[GIVEN RECORDS — start]

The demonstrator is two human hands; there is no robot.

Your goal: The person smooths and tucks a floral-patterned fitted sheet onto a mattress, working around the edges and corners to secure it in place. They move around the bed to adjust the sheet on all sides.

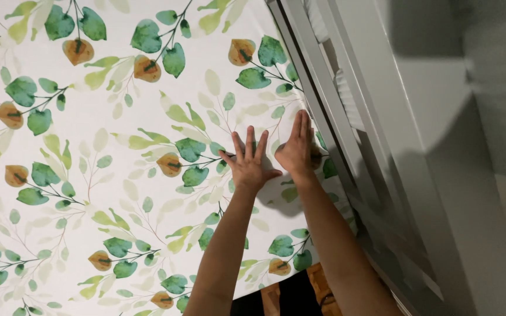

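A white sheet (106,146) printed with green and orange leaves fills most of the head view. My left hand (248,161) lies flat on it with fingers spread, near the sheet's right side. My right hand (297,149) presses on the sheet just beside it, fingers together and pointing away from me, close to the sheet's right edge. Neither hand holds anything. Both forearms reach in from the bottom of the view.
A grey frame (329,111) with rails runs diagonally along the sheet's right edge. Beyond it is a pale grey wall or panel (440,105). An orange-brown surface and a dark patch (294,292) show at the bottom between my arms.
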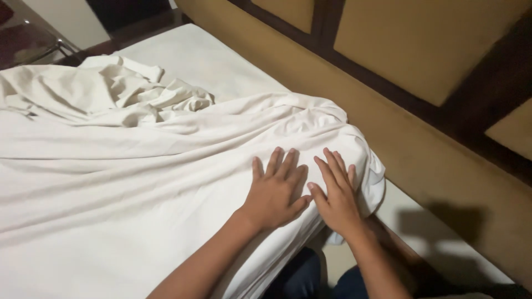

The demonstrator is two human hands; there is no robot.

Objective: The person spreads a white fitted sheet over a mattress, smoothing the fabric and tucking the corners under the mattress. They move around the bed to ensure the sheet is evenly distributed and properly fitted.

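Note:
A white bed sheet [111,182] is spread over a mattress [205,55], with a crumpled heap of it at the far left. My left hand [274,191] lies flat on the sheet near the mattress corner, fingers apart. My right hand [335,191] rests flat beside it, on the sheet where it wraps over the corner. Neither hand holds anything. A bunched fold of sheet [374,188] hangs off the corner just right of my right hand.
A padded tan headboard [410,50] with dark wooden frame strips runs along the right side. A tan base panel [443,166] sits below it. A glass-topped table [25,39] stands at the far left. My dark trousers [302,277] show at the bottom.

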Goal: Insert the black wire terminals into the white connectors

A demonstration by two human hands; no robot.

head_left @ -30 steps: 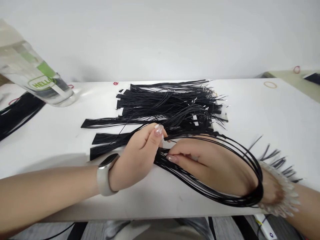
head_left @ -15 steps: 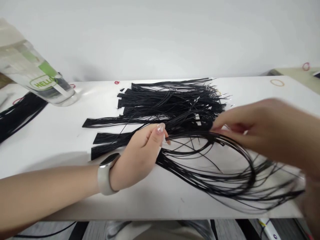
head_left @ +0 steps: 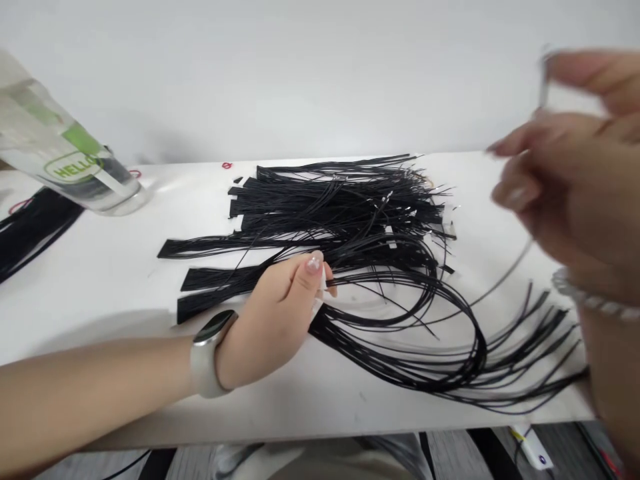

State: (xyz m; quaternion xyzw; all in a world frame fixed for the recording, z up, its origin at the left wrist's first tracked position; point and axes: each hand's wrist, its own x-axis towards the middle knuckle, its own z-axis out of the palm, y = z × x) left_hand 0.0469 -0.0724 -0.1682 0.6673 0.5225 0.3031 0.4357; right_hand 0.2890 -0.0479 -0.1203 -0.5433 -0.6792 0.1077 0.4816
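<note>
Across the front half of the white bench (head_left: 125, 267), the looped bundle (head_left: 420, 383) of black wires extends rightward from the left hand (head_left: 280, 320). The left hand is clenched around the gathered part of the bundle, thumb uppermost, beside a small white strip (head_left: 323, 279). This grip appears to serve as the clamp: it gathers the wires at one point and probably prevents the loop from springing open.

The right hand (head_left: 570, 160) is raised above the right side of the bench, well apart from the left. It grasps a single wire (head_left: 505, 277), which rises clear of the bundle; motion blur hides the exact finger contact. The height presumably separates this wire from the others. Loose ends (head_left: 545, 327) fan out below the right hand, outside the loop.

Behind the left hand, the wire pile (head_left: 320, 203) lies crosswise, flat ends mostly to the left, an arrangement that likely keeps the bunches within reach. A cup (head_left: 95, 167) stands at far left, probably set aside from the arms' path.
</note>
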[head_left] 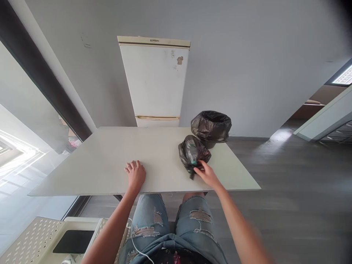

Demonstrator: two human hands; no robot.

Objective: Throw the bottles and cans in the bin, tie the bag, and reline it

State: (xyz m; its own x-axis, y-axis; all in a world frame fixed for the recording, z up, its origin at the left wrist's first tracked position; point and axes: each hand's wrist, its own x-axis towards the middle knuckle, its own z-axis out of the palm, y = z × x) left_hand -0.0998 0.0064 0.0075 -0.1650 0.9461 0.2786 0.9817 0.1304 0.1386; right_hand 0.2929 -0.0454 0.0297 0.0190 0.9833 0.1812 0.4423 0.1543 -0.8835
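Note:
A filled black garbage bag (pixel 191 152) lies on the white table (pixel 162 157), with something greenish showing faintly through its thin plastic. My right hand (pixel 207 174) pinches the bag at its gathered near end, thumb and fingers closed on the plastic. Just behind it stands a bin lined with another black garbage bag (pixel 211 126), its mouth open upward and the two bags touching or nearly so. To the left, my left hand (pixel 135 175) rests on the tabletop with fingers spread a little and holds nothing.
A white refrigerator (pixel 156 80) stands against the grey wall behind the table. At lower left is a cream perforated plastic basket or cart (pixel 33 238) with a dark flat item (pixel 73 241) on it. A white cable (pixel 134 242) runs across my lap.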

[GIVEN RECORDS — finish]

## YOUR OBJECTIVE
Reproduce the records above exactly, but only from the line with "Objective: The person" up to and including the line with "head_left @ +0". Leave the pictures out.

## ANSWER SPACE
Objective: The person spreads a white fitted sheet over a mattress, smoothing the fabric and tucking the corners under the mattress. They move around the bed to ensure the sheet is evenly distributed and properly fitted.

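Note:
A white bed sheet [111,182] is spread over a mattress [205,55], with a crumpled heap of it at the far left. My left hand [274,191] lies flat on the sheet near the mattress corner, fingers apart. My right hand [335,191] rests flat beside it, on the sheet where it wraps over the corner. Neither hand holds anything. A bunched fold of sheet [374,188] hangs off the corner just right of my right hand.
A padded tan headboard [410,50] with dark wooden frame strips runs along the right side. A tan base panel [443,166] sits below it. A glass-topped table [25,39] stands at the far left. My dark trousers [302,277] show at the bottom.
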
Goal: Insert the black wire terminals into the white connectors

A demonstration by two human hands; no robot.

head_left @ -30 steps: 
head_left @ -15 steps: 
head_left @ +0 steps: 

The output contains nothing more.